However, on June 10, the BBC announced their decision to cancel the annual special, separate from Davies and the Bad Wolf company, and “put” Doctor Who “out to competitive tender.” Even though the word “cancelled” strikes fear in fans’ hearts, the BBC has merely paused the franchise while they search for their next collaborators. If the stars align, this artistic rejuvenation may be exactly what the United Kingdom’s most valuable IP needs — both for Doctor Who‘s overall sake, and to ensure the TARDIS survives streaming’s precarious landscape.

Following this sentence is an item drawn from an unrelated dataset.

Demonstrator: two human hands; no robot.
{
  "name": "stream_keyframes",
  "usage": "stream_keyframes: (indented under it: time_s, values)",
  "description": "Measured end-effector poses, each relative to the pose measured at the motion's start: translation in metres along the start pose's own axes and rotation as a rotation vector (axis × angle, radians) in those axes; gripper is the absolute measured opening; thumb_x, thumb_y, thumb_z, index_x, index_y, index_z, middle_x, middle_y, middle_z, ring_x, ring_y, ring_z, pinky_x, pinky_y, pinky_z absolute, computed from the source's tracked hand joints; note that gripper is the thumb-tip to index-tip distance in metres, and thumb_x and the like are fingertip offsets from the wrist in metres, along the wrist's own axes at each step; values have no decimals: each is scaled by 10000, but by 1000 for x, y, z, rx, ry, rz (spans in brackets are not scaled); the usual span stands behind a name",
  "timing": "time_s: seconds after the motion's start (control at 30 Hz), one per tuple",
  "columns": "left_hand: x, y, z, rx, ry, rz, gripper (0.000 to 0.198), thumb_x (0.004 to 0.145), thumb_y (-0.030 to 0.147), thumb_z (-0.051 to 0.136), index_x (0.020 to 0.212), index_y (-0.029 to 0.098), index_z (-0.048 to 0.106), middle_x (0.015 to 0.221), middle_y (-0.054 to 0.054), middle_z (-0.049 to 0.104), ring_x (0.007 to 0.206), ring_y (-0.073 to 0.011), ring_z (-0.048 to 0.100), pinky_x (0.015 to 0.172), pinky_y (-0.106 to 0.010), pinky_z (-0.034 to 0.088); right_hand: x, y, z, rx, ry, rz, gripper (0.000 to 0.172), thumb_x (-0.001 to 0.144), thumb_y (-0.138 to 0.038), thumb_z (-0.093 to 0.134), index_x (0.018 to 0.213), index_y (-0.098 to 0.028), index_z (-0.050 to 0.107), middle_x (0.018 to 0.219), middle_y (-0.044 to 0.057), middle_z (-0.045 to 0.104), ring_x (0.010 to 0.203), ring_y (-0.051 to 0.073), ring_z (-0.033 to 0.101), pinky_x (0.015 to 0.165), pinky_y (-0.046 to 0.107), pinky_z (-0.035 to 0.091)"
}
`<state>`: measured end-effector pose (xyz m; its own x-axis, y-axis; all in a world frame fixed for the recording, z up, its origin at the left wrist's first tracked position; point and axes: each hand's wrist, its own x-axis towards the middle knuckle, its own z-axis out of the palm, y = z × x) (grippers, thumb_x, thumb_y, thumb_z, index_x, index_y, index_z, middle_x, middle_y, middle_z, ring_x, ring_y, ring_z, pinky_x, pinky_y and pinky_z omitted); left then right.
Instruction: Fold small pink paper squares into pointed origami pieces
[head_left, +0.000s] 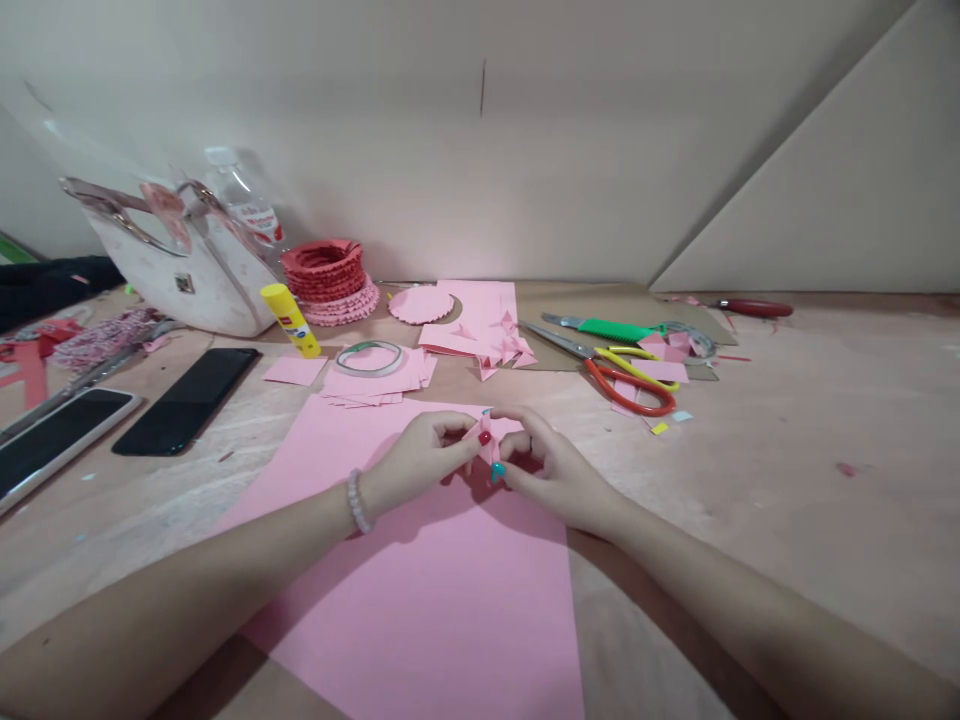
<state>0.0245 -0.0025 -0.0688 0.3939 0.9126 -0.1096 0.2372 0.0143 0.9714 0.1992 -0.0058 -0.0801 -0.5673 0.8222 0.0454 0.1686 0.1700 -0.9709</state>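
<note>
My left hand (424, 452) and my right hand (544, 462) meet over a large pink paper sheet (435, 590) on the table. Both pinch a small folded pink paper piece (486, 442) between thumbs and fingertips. A bead bracelet (358, 502) sits on my left wrist. Behind the hands lie a stack of small pink paper squares (375, 385), a tape roll (369, 357) and more folded pink pieces (504, 348).
Orange and yellow scissors (628, 378) and a green-handled tool (615, 328) lie to the right. A yellow glue stick (291, 320), a white handbag (180, 270), a stack of scalloped red paper rings (324, 272) and two phones (187, 400) are at the left.
</note>
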Motion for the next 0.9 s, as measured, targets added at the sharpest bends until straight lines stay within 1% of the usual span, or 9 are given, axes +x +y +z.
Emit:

Competitive tenders are a normal part of the BBC’s “governance and regulatory” requirements, according to their Charter with the UK government. When the BBC releases a property to tender, any interested companies can pitch suggestions for its creative direction, financials, and everything in between. The BBC Board then assesses their shortlist and gives the other bidders “8-10 working days” (per Radio Times’ breakdown) to challenge their first choice. Once the results are ironed out, all parties sign on the dotted line.
The BBC’s June statement arrives nine months after the broadcaster and Disney+ dissolved their partnership. The recent press release explains the BBC is “choosing to push forward to invest in the long-term future of the show” rather than “bridge the gap with a one-off special.” Davies’ concurrent Instagram post reveals he “never wrote [a Christmas special script], and no actor was ever approached to play the next Doctor.” Given that context, the BBC utilizing one of their regular business practices is a prudent strategy.
It helps matters that Doctor Who‘s intimately familiar with major obstacles and overhauls alike. In 1989, three years after the longstanding sci-fi serial endured a rare 18-month hiatus, executives elected to quietly cancel the Classic run. The TARDIS spent 16 years in stasis before Davies and Bad Wolf’s shrewd 2005 revival catapulted Doctor Who from beloved British staple to international phenomenon. Even when the show’s active popularity cooled under Chris Chibnall‘s supervision, the BBC’s backing still secured a streamer as gargantuan as Disney+.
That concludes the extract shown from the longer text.